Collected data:
....................
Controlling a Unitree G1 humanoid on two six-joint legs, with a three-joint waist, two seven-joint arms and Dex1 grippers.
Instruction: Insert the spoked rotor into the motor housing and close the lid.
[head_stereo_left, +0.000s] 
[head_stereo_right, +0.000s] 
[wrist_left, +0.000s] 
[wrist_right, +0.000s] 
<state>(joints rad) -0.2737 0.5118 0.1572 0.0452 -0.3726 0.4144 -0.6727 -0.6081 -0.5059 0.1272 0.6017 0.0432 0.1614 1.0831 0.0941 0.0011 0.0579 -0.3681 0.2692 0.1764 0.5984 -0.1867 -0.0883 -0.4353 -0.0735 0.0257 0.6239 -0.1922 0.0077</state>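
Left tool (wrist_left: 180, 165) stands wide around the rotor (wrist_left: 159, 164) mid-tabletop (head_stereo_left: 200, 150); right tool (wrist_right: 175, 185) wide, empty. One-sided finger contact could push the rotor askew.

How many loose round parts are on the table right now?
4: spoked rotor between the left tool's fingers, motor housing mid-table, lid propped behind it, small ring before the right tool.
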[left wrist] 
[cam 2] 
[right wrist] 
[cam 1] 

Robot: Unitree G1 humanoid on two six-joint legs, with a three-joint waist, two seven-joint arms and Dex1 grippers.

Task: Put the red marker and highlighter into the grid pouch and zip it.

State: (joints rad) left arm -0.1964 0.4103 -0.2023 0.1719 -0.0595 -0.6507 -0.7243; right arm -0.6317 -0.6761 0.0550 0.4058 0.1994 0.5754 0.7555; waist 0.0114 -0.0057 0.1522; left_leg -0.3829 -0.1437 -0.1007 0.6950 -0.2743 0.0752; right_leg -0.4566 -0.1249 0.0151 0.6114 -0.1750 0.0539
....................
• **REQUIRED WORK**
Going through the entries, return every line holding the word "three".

• **OUTPUT FOR THIS EXERCISE**
Controlling a Unitree G1 humanoid on two six-joint legs, with a three-joint waist, two seven-joint arms and Dex1 grippers.
Robot: Unitree G1 humanoid on two six-joint legs, with a three-joint waist, two seven-joint arms and Dex1 grippers.

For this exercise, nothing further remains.